Wiele zachodnich społeczeństw uważa też, że wartości wyznawanych przez muzułmanów nie da się pogodzić z zachodnimi. Pogląd taki prezentuje aż 65 proc. Hiszpanów, 55 proc. Francuzów i ponad połowa Niemców ankietowanych przez niemiecką fundację Bertelsmanna. Można się spodziewać, że po zamachu w Paryżu podobne nastroje będą się nasilać, przynajmniej w najbliższym czasie.
Ostatnio wzrost nastrojów antyislamskich miał miejsce w Niemczech, gdzie rosnącą popularnością cieszy się ruch Pegida (Patriotyczni Europejczycy przeciwko Islamizacji). Organizowane przez Pegidę cotygodniowe wiece w Dreźnie gromadzą coraz więcej uczestników. Z badań przeprowadzony dla tygodnika „Stern” wynika, że 13 proc. przyłączyłoby się do antymuzułmańskiego marszu, gdyby był organizowany w ich miejscowości. Z kolei 29 proc.

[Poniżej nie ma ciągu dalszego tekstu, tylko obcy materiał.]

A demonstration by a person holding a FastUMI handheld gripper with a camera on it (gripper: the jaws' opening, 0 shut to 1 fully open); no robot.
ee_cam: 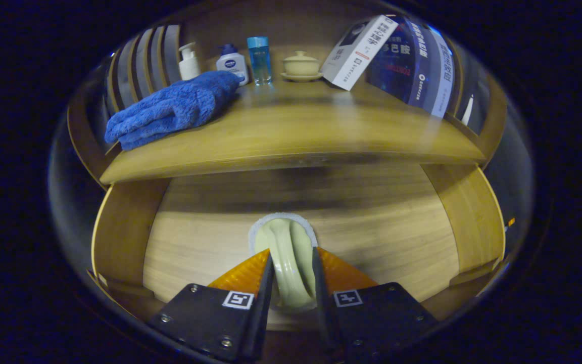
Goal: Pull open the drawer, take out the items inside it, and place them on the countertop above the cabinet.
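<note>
My gripper [291, 275] clamps a pale green item [287, 253] above the open drawer [372, 227]; next, lift it to the desk [296, 131].

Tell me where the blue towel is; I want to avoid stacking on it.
In the gripper view, the blue towel lies on the countertop far beyond the fingers, on its left side, just in front of the two pump bottles.

furniture: light wood cabinet [119, 237] | top: wood counter [301, 136], glossy, slatted rail [144, 60] at its left | light: warm, dim | surroundings: dark
</note>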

Niemców uważa, że islam wywiera na tyle poważny wpływ na życie w Niemczech, że protesty przeciwko islamizacji są uzasadnione. Z kolei we Francji coraz większym poparciem cieszy się antyimigrancka i eurosceptyczna partia Front Narodowy. Jego przewodnicząca Marine Le Pen stwierdziła po zamachu w Paryżu, że radykalny islam jest morderczą ideologią, która codziennie przyczynia się do śmierci tysięcy ludzi. Wezwała też do przywrócenia we Francji kary śmierci. Wzrostowi nastrojów antymuzułmańskich sprzyja również działalność Państwa Islamskiego.
W ostatnich latach terroryści z PI zamordowali kilku zachodnich dziennikarzy, prześladowali też mniejszości religijne w Syrii i Iraku. Wywołany przez Państwo Islamskie, a także konflikt w Syrii, zamęt na Bliskim Wschodzie spowodował również gwałtowny wzrost liczby uchodźców próbujących za wszelką cenę dostać się z tych rejonów do Europy. Agencja Reuters zauważyła, że w roku 2014 do Niemiec przybyło ok. 200 000 osób starających się o azyl. Oznacza to, że ich liczba wzrosła od 2012 r.
czterokrotnie. W innych krajach jest podobnie, co wzmacnia obawy w już patrzących podejrzliwie na przybyszów z krajów arabskich zachodnich Europejczyków.